**SUPPLIED DATA**:
————————
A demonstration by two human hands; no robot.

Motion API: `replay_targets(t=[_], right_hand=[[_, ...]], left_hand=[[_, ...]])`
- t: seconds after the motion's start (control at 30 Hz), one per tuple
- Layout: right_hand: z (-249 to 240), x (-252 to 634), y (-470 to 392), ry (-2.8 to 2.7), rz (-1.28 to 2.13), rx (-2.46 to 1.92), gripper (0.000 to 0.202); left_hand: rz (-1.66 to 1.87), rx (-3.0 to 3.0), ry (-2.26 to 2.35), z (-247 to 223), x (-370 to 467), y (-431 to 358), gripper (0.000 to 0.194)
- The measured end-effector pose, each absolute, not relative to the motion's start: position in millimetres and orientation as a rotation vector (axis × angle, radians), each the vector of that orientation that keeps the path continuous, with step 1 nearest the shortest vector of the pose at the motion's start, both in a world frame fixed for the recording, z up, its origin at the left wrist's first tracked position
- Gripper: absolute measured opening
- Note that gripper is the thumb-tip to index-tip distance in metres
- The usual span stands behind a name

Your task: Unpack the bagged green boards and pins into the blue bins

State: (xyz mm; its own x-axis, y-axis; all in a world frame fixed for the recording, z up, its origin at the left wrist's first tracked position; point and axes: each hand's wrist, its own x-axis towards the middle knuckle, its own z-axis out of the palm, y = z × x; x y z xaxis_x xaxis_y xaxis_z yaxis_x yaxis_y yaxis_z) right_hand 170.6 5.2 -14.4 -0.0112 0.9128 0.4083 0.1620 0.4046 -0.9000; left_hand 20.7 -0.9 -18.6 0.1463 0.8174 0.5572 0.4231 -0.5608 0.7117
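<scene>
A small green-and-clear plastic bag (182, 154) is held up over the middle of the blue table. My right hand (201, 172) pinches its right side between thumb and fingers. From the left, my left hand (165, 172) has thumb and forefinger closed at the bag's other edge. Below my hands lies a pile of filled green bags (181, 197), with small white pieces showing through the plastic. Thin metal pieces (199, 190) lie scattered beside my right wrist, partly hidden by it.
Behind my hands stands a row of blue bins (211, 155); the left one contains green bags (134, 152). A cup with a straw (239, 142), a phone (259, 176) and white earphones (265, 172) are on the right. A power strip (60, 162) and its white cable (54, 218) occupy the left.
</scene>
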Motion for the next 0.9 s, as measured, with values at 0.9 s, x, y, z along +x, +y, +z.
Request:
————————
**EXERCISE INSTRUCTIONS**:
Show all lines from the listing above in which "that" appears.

**EXERCISE RESULT**:
- The measured end-effector pose, each absolute, not relative to the motion's start: position in millimetres and orientation as a rotation vector (axis × angle, radians), each the vector of that orientation that keeps the path continuous, with step 1 nearest the shortest vector of the pose at the motion's start, both in a world frame fixed for the recording, z up, its origin at the left wrist's first tracked position
- Note that gripper is the thumb-tip to index-tip distance in metres

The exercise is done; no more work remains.